All this time, the group kept up the Akiva tradition of Oneg Shabbat. On Friday, November 20 they met for festivities from dusk to dawn. They’d spent two days preparing the meal, and came together in white blouses and shirts, at a table set with a white tablecloth. After a moment of silence, they bellowed the same songs they’d been singing for years in a deluge of harmonies. But tonight they greeted the Sabbath bride together for the final time. Someone called out, “This is the last supper!” Yes, that’s right, they all knew. At the head of the table, a leader spoke at length about how death was near. It was time “to fight for three lines in history.”
Activity ramped up. The group had to leave the ghetto because of deteriorating conditions. One night the leaders hid in a park and shot a Nazi sergeant as he walked by. They sauntered out of the bushes, mixed into the scared crowds, and zigzagged back to Jozefinska; no one even followed them. But this bold act was more than authorities would tolerate. The Nazis, determined to crush this humiliating rebellion, lied to the public about what had happened, beefed up security, moved up curfew, took hostages, made a list. They were after the leaders, who were themselves planning for their climax: an open-air fight.
After a few more successful Nazi killings in town, the movement decided to escalate activity and combined forces with Jewish members of the PPR for their crescendo. On December 22, 1942, when many Nazis were in town shopping for Christmas gifts and attending holiday parties, forty Jewish men and women fighters headed into the Kraków streets. Women distributed anti-Nazi posters throughout the city, while men carried flags of Polish partisans and left a wreath of flowers on the statue of a Polish poet—all so that Jews wouldn’t be blamed for what was about to happen. Then, the fighters attacked military garages and set off fire alarms across town, causing confusion. At seven o’clock in the evening, they descended upon three coffeehouses where Germans gathered and bombed a Nazi Christmas party. Fighters threw grenades into the Cyganeria, a café in the magnificent old town that was an exclusive meeting spot for eminent German soldiers. This effort killed at least seven Nazis and wounded many more.
Though resistance leaders were arrested and killed afterward, Jews continued to bomb targets outside the city, including the main station in Kraków, coffeehouses in Kielce, and a movie house in Radom—all with Gola Mire’s help.
*
A few weeks after the December attacks, Hela was on a train, panicking about where to sleep and what to eat, when she struck up a conversation with a young Polish academic. He reassured her, “The war will soon be over.”

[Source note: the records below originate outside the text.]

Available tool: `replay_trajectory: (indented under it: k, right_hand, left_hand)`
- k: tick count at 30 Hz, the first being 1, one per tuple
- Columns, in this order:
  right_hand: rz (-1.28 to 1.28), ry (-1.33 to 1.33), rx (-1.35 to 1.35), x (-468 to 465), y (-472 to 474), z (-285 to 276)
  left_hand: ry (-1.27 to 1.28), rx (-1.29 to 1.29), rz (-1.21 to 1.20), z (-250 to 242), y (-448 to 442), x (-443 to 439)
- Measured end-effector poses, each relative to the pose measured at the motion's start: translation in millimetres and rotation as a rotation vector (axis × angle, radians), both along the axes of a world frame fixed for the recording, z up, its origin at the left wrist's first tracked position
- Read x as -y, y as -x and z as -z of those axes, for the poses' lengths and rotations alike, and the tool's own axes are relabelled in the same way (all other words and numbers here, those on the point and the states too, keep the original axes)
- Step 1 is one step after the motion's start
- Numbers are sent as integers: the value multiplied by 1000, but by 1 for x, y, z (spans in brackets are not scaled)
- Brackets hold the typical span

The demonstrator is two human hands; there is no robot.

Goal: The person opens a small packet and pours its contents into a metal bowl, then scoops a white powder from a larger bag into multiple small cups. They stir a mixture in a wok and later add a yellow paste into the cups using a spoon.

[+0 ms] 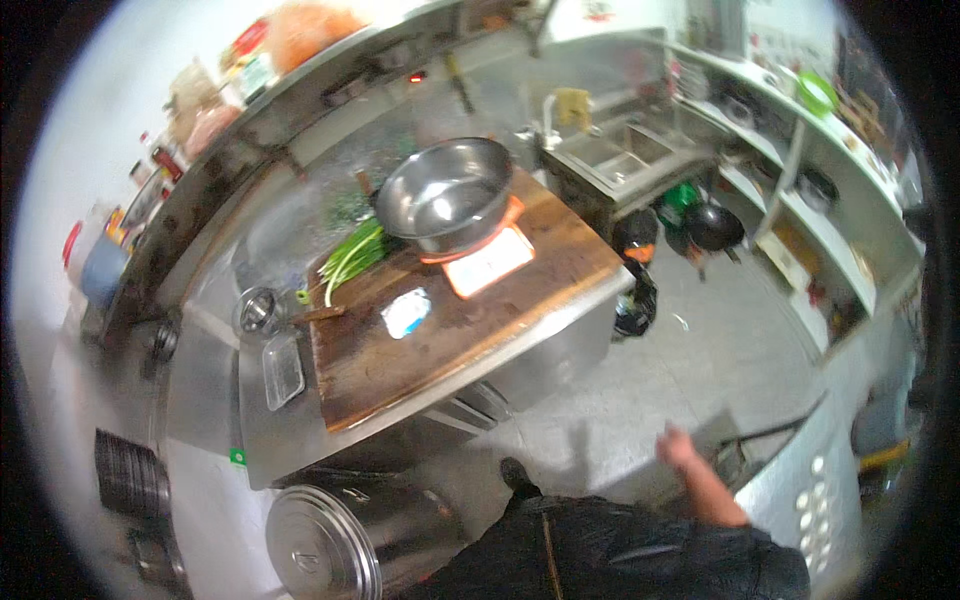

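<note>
My right hand (676, 448) hangs at the lower right over the floor, blurred; whether its fingers hold anything I cannot tell. My left hand is out of view. Before me a wooden cutting board (480, 322) lies on a metal table. On its far part a large steel bowl (448, 196) rests on an orange and white kitchen scale (491, 262). A bunch of green onions (354, 256) lies left of the bowl. Nearer to me on the board is a small white and blue packet (406, 313). A wooden handle (322, 313) crosses the board's left edge.
A lidded steel pot (319, 547) stands at lower left. A clear plastic container (283, 373) lies left of the board. Beyond are a sink (622, 161) and a black wok (714, 226). Shelves (795, 172) line the right; a metal table (795, 480) holds small white round pieces.
</note>
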State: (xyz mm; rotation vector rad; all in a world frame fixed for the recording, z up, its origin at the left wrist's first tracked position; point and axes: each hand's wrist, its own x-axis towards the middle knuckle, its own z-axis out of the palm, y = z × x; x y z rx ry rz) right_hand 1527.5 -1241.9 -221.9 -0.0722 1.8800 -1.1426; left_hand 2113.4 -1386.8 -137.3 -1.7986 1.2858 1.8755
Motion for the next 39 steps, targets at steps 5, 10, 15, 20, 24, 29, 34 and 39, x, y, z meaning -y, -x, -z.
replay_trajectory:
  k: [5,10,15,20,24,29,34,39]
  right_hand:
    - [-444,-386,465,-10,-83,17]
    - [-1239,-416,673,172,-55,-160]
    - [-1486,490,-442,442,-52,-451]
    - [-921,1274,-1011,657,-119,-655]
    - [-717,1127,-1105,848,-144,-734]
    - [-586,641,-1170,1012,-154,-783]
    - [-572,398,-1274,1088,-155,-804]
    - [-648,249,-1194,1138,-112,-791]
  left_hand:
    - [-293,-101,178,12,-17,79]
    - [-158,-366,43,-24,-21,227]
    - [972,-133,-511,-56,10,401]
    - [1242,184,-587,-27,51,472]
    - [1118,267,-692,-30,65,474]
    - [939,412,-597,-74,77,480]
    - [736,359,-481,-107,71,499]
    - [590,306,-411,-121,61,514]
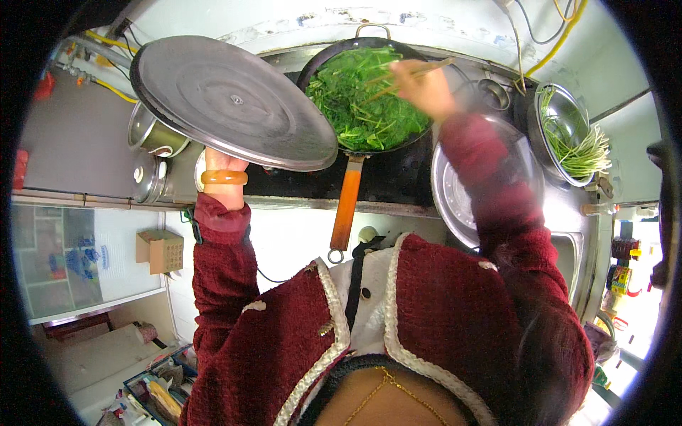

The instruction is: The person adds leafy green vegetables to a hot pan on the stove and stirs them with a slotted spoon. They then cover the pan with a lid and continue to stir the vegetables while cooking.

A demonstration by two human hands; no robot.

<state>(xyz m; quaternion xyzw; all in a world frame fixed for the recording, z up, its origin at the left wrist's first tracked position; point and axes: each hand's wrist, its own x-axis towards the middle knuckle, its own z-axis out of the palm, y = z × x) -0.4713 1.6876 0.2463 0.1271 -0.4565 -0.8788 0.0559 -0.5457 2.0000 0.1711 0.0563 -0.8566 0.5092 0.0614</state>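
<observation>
My left hand (226, 160) holds up a large round metal lid (213, 101), tilted, left of the wok; the lid hides most of my fingers. In my right hand (426, 88) is a pair of wooden chopsticks (383, 91), their tips down among the leafy greens (362, 112). The greens fill a dark wok (314, 64) on the stove. Its wooden handle (347, 205) points towards me, and a metal loop handle (373, 29) is at the far side. My right hand is slightly blurred.
A metal bowl of long green stems (575, 154) stands at the right. Under my right forearm is a wide metal pan (447, 186), near the sink (567, 261). A metal pot (152, 130) and a lidded pot (152, 173) stand at the left. A small metal bowl (493, 93) sits behind.
</observation>
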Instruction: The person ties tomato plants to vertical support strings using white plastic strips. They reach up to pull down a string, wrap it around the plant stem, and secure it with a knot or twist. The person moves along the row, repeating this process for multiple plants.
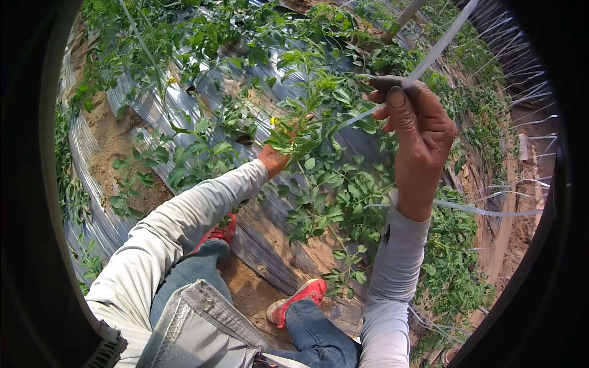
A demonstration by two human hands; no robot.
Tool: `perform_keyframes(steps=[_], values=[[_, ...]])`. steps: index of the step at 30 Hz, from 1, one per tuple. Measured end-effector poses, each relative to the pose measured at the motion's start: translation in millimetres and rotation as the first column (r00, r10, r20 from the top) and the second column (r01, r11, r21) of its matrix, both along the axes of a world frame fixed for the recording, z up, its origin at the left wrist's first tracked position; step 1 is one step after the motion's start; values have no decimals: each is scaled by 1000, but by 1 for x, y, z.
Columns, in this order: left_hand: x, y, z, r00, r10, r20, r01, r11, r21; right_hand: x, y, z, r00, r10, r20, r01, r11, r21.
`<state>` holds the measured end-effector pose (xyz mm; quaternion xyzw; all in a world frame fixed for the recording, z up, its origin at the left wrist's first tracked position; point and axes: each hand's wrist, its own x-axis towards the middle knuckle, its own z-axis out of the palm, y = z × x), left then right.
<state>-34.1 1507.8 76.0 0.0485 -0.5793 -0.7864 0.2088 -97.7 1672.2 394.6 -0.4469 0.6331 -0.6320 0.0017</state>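
Observation:
My right hand [421, 133] is raised at the right and pinches a translucent plastic twine [439, 48] between thumb and fingers; a dark covering is on one fingertip. The twine runs up to the top edge, and its lower part slants down left to the leafy top of a tomato plant [299, 135]. Among these leaves is my left hand [275, 158], its fingers mostly hidden, so its grip cannot be made out. A small yellow flower [274, 121] shows just above it.
Tomato plants [336, 207] grow through silvery plastic mulch film [262, 230], with bare soil [108, 133] at the left. Another twine [487, 211] crosses behind my right wrist, and many strands hang at the far right. A pole [405, 20] stands at the top. My red shoes [299, 299] are below.

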Motion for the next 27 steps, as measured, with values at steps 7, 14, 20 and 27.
perform_keyframes(steps=[7, 14, 20, 27], values=[[-2, 35, 48, 973, -136, 186, 202, 894, -401, 17, 5, 22, 936, 170, -308, -23, 903, 429], [17, 26, 42, 991, 7, 131, 64, 850, -523, 27, -17, 44, 878, 451, -159, -253, 720, 647], [22, 31, 67, 961, -99, 258, 143, 977, -156, 10, -16, 21, 674, 507, -538, 95, 663, 743], [30, 33, 77, 947, -235, 219, 253, 966, -58, -11, 2, -20, 824, 321, -467, 222, 575, 788]])
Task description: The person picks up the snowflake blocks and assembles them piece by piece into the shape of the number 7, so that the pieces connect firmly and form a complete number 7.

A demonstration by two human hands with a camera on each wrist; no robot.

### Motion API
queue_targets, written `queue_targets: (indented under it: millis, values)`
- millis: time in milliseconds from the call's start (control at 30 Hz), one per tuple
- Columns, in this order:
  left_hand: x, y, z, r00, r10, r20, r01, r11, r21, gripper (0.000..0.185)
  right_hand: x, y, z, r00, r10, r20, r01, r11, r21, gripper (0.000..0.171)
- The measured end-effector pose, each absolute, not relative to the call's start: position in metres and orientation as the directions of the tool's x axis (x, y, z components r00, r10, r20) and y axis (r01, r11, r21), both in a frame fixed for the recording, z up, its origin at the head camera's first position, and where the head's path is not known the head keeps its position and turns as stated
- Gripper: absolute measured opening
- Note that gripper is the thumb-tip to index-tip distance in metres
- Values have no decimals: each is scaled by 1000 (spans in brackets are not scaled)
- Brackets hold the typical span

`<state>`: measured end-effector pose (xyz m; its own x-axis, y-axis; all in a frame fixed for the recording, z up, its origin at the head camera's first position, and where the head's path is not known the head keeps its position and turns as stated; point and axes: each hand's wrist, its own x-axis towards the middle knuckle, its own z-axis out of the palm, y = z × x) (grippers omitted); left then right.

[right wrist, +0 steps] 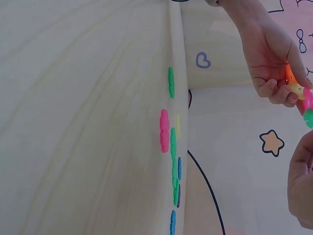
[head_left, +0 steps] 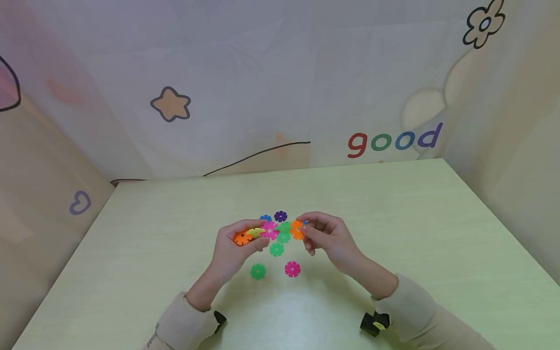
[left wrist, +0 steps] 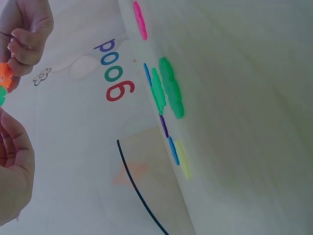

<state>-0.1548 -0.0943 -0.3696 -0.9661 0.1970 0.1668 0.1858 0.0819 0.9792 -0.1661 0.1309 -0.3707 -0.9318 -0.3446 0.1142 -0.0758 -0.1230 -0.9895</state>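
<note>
Both hands hold a row of notched plastic snowflake discs above the table. My left hand [head_left: 229,250] grips its left part, around an orange disc [head_left: 242,238] and a yellow disc [head_left: 254,233]. A pink disc [head_left: 269,231] and a green disc [head_left: 285,226] continue the row to the right. At the right end, an orange disc [head_left: 297,230] is pinched between the thumb and fingers of my right hand [head_left: 339,243]. Whether this orange disc is fully slotted into the green one, I cannot tell. In the right wrist view, the left fingers [right wrist: 281,93] curl round the row.
Loose discs lie flat on the pale green table [head_left: 175,218]: a purple disc [head_left: 280,216], a blue disc [head_left: 265,218], a pink disc [head_left: 292,269], and green ones, including a near green disc [head_left: 258,271]. A printed curtain [head_left: 262,97] hangs behind the table.
</note>
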Motion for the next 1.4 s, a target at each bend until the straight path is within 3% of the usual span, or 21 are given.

“How do you know?” she asked.
He explained that Polish forces had started to move. He was so proud of the Polish underground—they had blown up the café!
Hela could not control herself. What if she was the last Jew? She needed him to know the truth. She had no one left to betray. “You ought to be aware, kind sir,” she said, “that the attack to which you referred, on the Kraków cafés, was the work of young Jewish fighters. If you live to see the end of the war, please, tell the world about it. And by the way, I too am a Jew.”
The man was stunned. The train approached Kraków.
“Come with me,” he said firmly when they arrived. Was this Hela’s end? Did it even matter?
Then he brought her to a warm apartment to safely spend the night.
Chapter 11
1943, a New Year—Warsaw’s Minirebellion
Zivia and Renia
JANUARY 1943
At six in the morning, a few weeks after the inspiring uprising in Kraków, Zivia was awoken with news: Nazis had infiltrated the Warsaw ghetto. A surprise Aktion.
The ZOB had assumed the Nazis were distracted with a large-scale manhunt on the Aryan side, where they’d been arresting thousands of Poles. In fact, the organization had asked all its couriers to come back to the ghetto, which seemed to be safer. Even the Polish underground had hidden in the ghetto.